IDNAbis Main Open Issues
John C Klensin
klensin at jck.com
Sun Jan 20 06:22:26 CET 2008
--On Saturday, 19 January, 2008 11:33 -0800 Mark Davis
<mark.davis at icu-project.org> wrote:
> Here's what I think are the main issues.
I'm going to try to comment on a few of these in the hope of
making a bit more progress before you get on the plane (or at
least of putting any differences of opinion in sharper focus).
Please note that these are quick personal impressions only.
> (live document at
> 1. Settle on character repertoire. Basic formulation is ok,
> 1. Add extensions for stability
> 2. Don't be Eurocentric: ensure that modern scripts are
> in ALWAYS (or whatever it is called)
> 3. Resolve ALWAYS/MAYBE/NEVER problem (see below).
The explanation of this situation in issues-06 is much better
than it is in issues-05 (others will have to judge whether it is
adequate). However, the ALWAYS problem is that it is not
necessarily all of a script and the boundaries require
explicit, IDN-specific, input from the users of that script (as
we have both noted earlier, that is a tough problem, but let's
isolate it a bit).
So, for example, we've got advice from the three important
pieces of the CJK community about characters that are considered
appropriate (by one or more of them) for use in IDNs (see
RFC3743, RFC4713, and the corresponding IANA table
registrations).
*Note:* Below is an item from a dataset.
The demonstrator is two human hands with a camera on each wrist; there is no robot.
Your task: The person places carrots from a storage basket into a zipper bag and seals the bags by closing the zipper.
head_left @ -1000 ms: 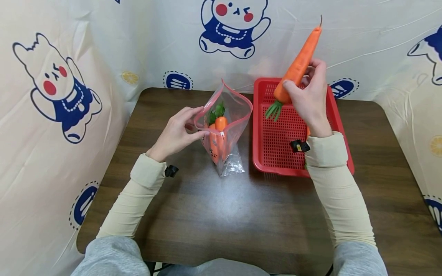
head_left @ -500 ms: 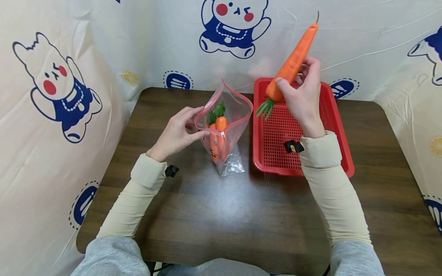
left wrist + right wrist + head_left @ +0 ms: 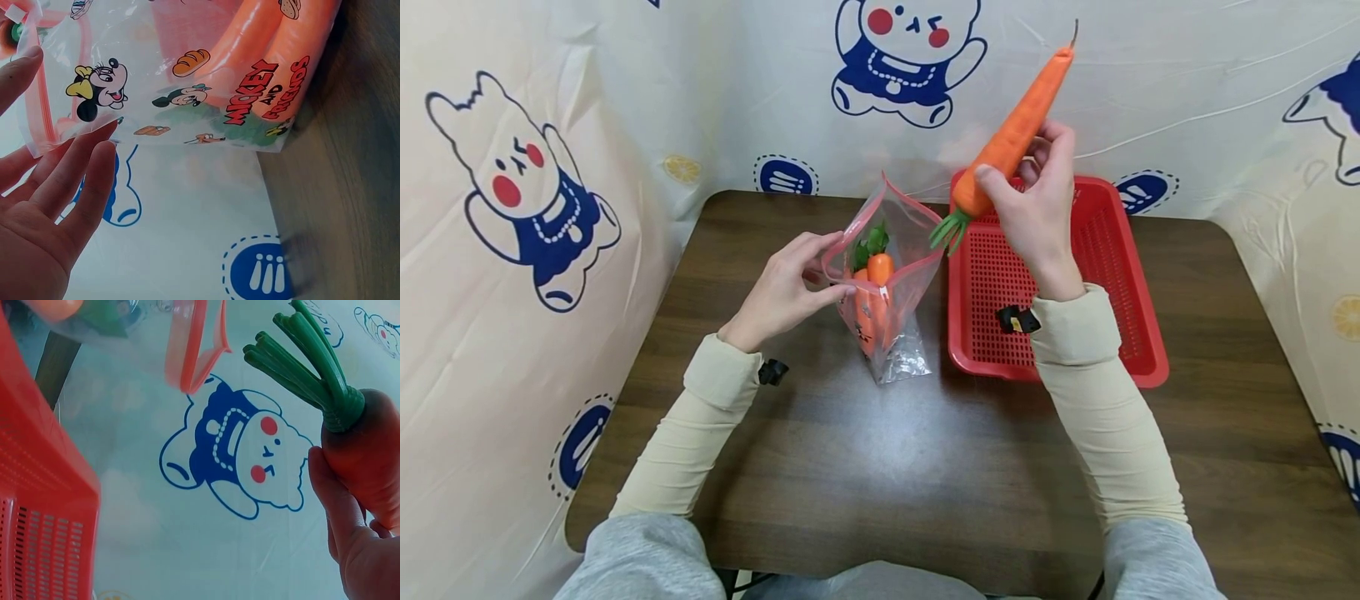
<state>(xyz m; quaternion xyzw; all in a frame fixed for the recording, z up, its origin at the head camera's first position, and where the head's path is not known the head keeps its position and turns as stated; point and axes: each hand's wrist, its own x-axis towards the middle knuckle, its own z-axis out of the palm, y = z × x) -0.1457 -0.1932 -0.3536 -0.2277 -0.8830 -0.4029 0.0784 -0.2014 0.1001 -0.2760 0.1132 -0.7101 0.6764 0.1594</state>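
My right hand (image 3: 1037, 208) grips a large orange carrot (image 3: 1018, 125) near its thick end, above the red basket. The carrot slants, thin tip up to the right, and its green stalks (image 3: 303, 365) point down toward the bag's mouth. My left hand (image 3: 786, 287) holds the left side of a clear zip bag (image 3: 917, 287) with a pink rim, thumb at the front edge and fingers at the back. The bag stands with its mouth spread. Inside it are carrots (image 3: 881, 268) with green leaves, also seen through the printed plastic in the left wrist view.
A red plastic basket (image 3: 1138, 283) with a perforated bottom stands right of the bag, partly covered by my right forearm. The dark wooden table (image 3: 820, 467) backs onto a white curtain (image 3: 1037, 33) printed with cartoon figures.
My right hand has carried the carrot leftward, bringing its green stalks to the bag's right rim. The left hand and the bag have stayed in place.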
So, because the community has told us what they
consider safe, appropriate, and sufficiently unambiguous for IDN
use, those characters go into ALWAYS. The rest of the CJK
characters (i.e., the characters of the Han and Han-derived
script) belong in MAYBE somewhere. Since they are legitimate
language characters and the community has not said "these are
evil" or the equivalent, they cannot be classified as NEVER and
should not be. Which of the MAYBE categories those additional
characters belong in is still something we are trying to sort
out (and hence another unresolved issue), but they certainly
don't go to ALWAYS.
I don't have an opinion about it and seek your advice but, to
the extent to which there are particularly problematic
characters in Western European scripts, they might be kept out
of ALWAYS for the present and until more experience and advice
from the affected parties comes along. Such characters might
include the notorious dotless "i" and perhaps such difficulties
as Eszett and Final Sigma, although backward-compatibility or
other considerations might dictate the handling of those
Note that the model described above involves splitting up the
characters of scripts in ways that cannot be done by Unicode
properties alone since judgments specific to IDN usability are
> There are other smaller issues, wording of the text,
> continuing to make progress on BIDI, and so on, but I think
> the above are the chief remaining issues to get consensus on.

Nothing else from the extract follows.